◆ **Instructions to follow**
What you return must be the complete listing, unchanged.

◆ **Data to use**
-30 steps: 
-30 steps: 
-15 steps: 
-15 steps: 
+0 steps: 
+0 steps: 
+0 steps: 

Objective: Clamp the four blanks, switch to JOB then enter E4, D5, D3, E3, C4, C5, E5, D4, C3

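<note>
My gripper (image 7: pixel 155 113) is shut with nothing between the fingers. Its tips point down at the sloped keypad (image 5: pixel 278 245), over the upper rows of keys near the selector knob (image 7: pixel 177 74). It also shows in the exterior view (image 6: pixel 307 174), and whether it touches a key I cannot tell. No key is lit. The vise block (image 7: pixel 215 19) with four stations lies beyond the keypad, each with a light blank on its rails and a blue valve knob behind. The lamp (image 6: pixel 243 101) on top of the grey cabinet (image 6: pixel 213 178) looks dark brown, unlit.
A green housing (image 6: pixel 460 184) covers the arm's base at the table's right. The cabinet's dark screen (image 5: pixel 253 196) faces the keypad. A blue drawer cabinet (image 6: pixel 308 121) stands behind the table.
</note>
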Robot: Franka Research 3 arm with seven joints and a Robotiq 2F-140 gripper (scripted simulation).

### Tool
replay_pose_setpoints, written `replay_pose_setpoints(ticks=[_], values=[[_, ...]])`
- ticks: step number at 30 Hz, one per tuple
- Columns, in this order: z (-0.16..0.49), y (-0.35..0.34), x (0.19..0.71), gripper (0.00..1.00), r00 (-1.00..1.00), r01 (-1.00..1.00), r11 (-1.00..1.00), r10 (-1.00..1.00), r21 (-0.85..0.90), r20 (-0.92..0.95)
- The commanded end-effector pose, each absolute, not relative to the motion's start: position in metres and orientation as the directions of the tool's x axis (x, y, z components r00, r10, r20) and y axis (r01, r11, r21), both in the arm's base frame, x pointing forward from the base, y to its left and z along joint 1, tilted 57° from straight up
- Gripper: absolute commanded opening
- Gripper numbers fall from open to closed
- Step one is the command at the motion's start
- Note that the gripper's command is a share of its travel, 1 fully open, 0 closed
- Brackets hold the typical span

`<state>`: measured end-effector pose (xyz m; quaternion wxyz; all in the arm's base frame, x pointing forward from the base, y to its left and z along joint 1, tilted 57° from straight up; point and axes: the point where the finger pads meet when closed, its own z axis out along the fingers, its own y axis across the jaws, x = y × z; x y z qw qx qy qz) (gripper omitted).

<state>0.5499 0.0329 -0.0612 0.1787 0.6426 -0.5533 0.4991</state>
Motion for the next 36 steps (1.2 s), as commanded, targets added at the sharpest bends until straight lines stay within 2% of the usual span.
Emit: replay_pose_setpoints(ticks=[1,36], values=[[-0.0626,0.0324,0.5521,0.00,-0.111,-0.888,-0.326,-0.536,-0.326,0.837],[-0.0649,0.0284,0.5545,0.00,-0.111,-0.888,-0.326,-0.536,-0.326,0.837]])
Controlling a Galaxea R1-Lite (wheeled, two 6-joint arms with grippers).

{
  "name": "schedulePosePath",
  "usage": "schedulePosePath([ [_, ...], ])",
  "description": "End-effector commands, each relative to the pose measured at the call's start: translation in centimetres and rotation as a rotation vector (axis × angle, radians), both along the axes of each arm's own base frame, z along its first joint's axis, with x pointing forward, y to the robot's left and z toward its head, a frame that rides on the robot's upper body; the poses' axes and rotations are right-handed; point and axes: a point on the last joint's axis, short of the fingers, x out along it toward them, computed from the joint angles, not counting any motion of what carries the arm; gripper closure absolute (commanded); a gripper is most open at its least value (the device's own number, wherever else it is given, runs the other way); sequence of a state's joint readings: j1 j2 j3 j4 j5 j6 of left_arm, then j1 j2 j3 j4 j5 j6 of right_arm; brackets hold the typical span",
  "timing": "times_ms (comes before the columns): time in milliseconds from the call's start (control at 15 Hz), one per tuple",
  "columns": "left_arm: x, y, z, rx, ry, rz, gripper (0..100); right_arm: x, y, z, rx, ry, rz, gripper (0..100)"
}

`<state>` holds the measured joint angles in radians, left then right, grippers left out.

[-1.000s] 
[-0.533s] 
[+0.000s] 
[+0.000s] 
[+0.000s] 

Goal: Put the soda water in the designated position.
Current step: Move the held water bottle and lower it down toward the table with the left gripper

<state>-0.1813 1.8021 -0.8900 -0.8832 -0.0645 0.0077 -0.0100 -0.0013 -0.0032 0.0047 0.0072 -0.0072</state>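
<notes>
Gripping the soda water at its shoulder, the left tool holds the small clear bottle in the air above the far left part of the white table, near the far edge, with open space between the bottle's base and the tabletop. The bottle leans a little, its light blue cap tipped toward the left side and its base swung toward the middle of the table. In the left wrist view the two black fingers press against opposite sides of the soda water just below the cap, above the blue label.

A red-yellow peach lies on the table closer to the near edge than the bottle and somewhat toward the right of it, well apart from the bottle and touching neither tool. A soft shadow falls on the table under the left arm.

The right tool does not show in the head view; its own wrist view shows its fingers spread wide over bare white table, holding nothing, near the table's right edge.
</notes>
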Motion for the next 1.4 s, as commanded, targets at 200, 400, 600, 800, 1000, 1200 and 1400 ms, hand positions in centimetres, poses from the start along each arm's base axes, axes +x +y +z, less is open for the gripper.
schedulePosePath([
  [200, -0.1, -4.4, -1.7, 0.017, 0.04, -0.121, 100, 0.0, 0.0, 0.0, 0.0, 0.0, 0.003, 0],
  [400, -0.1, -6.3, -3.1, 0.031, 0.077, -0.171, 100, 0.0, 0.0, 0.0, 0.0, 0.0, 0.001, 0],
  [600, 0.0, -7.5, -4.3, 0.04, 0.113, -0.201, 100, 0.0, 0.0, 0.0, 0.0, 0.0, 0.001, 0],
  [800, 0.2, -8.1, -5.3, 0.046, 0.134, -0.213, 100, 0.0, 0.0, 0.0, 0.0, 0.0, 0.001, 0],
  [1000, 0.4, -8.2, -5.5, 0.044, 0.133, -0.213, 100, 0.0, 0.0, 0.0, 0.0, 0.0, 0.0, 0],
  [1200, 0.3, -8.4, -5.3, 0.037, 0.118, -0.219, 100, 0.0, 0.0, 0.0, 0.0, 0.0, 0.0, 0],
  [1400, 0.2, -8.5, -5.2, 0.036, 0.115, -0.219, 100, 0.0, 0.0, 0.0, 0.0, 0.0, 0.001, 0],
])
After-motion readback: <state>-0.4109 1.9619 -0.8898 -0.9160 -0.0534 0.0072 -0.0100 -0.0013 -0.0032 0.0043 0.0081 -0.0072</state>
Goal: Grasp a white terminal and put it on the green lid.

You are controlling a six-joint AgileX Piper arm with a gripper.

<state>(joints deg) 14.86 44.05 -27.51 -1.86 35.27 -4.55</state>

◆ **Answer area**
-30 steps: 
-30 steps: 
-15 steps: 
-15 steps: 
+0 steps: 
+0 steps: 
+0 steps: 

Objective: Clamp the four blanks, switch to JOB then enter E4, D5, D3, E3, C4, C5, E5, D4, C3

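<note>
My gripper (image 7: pixel 155 113) is shut with nothing between the fingers. Its tips point down at the sloped keypad (image 5: pixel 278 245), over the upper rows of keys near the selector knob (image 7: pixel 177 74). It also shows in the exterior view (image 6: pixel 307 174), and whether it touches a key I cannot tell. No key is lit. The vise block (image 7: pixel 215 19) with four stations lies beyond the keypad, each with a light blank on its rails and a blue valve knob behind. The lamp (image 6: pixel 243 101) on top of the grey cabinet (image 6: pixel 213 178) looks dark brown, unlit.
A green housing (image 6: pixel 460 184) covers the arm's base at the table's right. The cabinet's dark screen (image 5: pixel 253 196) faces the keypad. A blue drawer cabinet (image 6: pixel 308 121) stands behind the table.
</note>
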Robot: Franka Research 3 arm with seven joints and a Robotiq 2F-140 gripper (scripted simulation).

### Tool
replay_pose_setpoints, written `replay_pose_setpoints(ticks=[_], values=[[_, ...]])`
- ticks: step number at 30 Hz, one per tuple
- Columns, in this order: z (-0.16..0.49), y (-0.35..0.34), x (0.19..0.71), gripper (0.00..1.00), r00 (-1.00..1.00), r01 (-1.00..1.00), r11 (-1.00..1.00), r10 (-1.00..1.00), r21 (-0.85..0.90), r20 (-0.92..0.95)
- The commanded end-effector pose, each absolute, not relative to the motion's start: position in metres and orientation as the directions of the tool's x axis (x, y, z components r00, r10, r20) and y axis (r01, r11, r21), both in the arm's base frame, x pointing forward from the base, y to its left and z along joint 1, tilted 57° from straight up
- Gripper: absolute commanded opening
- Gripper numbers fall from open to closed
- Step one is the command at the motion's start
- Note that the gripper's command is a share of its travel, 1 fully open, 0 closed
- Brackets hold the typical span

`<state>`: measured end-effector pose (xyz m; quaternion wxyz; all in the arm's base frame, x pointing forward from the base, y to its left and z along joint 1, tilted 57° from straight up; point and axes: the point where the finger pads meet when closed, its own z axis out along the fingers, its own y axis across the jaws, x = y × z; x y z qw qx qy qz) (gripper omitted).

<state>0.5499 0.0329 -0.0612 0.1787 0.6426 -0.5533 0.4991</state>
Motion for the next 36 steps (1.2 s), as commanded, targets added at the sharpest bends until straight lines stay within 2% of the usual span.
Emit: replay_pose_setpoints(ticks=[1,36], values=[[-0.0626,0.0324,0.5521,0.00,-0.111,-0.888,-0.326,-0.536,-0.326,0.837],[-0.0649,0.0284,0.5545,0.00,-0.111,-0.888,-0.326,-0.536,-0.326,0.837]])
Controlling a Galaxea R1-Lite (wheeled, two 6-joint arms with grippers).

{
  "name": "schedulePosePath",
  "usage": "schedulePosePath([ [_, ...], ])",
  "description": "End-effector commands, each relative to the pose measured at the call's start: translation in centimetres and rotation as a rotation vector (axis × angle, radians), both along the axes of each arm's own base frame, z along its first joint's axis, with x pointing forward, y to the robot's left and z toward its head, a frame that rides on the robot's upper body; the poses' axes and rotations are right-handed; point and axes: a point on the last joint's axis, short of the fingers, x out along it toward them, computed from the joint angles, not counting any motion of what carries the arm; gripper closure absolute (commanded); a gripper is most open at its least value (the device's own number, wherever else it is given, runs the other way); sequence of a state's joint readings: j1 j2 j3 j4 j5 j6 of left_arm, then j1 j2 j3 j4 j5 j6 of right_arm; brackets hold the typical span",
  "timing": "times_ms (comes before the columns): time in milliseconds from the call's start (control at 15 Hz), one per tuple",
  "columns": "left_arm: x, y, z, rx, ry, rz, gripper (0..100); right_arm: x, y, z, rx, ry, rz, gripper (0..100)"
}

`<state>` holds the measured joint angles in radians, left then right, grippers left out.

[-1.000s] 
[-0.533s] 
[+0.000s] 
[+0.000s] 
[+0.000s] 

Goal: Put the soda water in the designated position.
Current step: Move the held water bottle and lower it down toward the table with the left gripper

<state>-0.1813 1.8021 -0.8900 -0.8832 -0.0645 0.0077 -0.0100 -0.0013 -0.0032 0.0047 0.0072 -0.0072</state>
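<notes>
Gripping the soda water at its shoulder, the left tool holds the small clear bottle in the air above the far left part of the white table, near the far edge, with open space between the bottle's base and the tabletop. The bottle leans a little, its light blue cap tipped toward the left side and its base swung toward the middle of the table. In the left wrist view the two black fingers press against opposite sides of the soda water just below the cap, above the blue label.

A red-yellow peach lies on the table closer to the near edge than the bottle and somewhat toward the right of it, well apart from the bottle and touching neither tool. A soft shadow falls on the table under the left arm.

The right tool does not show in the head view; its own wrist view shows its fingers spread wide over bare white table, holding nothing, near the table's right edge.
</notes>
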Motion for the next 1.4 s, as commanded, targets at 200, 400, 600, 800, 1000, 1200 and 1400 ms, hand positions in centimetres, poses from the start along each arm's base axes, axes +x +y +z, less is open for the gripper.
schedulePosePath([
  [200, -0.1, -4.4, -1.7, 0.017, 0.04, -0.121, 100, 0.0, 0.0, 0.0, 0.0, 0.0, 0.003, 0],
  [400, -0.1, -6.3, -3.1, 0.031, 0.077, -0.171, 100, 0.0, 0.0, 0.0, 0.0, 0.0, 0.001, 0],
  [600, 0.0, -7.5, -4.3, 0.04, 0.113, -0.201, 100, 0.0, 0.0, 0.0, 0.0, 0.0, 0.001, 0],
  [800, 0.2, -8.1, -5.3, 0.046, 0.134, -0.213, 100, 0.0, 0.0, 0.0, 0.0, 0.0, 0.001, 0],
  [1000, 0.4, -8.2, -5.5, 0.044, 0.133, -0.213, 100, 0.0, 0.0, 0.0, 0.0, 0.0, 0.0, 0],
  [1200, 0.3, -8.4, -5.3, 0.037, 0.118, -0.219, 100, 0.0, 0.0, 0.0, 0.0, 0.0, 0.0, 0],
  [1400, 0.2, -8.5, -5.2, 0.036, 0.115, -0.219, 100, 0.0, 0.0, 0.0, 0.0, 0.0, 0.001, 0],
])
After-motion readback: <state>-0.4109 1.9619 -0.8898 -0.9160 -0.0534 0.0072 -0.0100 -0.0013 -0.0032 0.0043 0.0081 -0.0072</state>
Goal: Grasp a white terminal and put it on the green lid.

You are controlling a six-joint AgileX Piper arm with a gripper.

<state>(joints deg) 14.86 44.05 -27.51 -1.86 35.27 -4.55</state>

Nothing more remains to be added to the answer.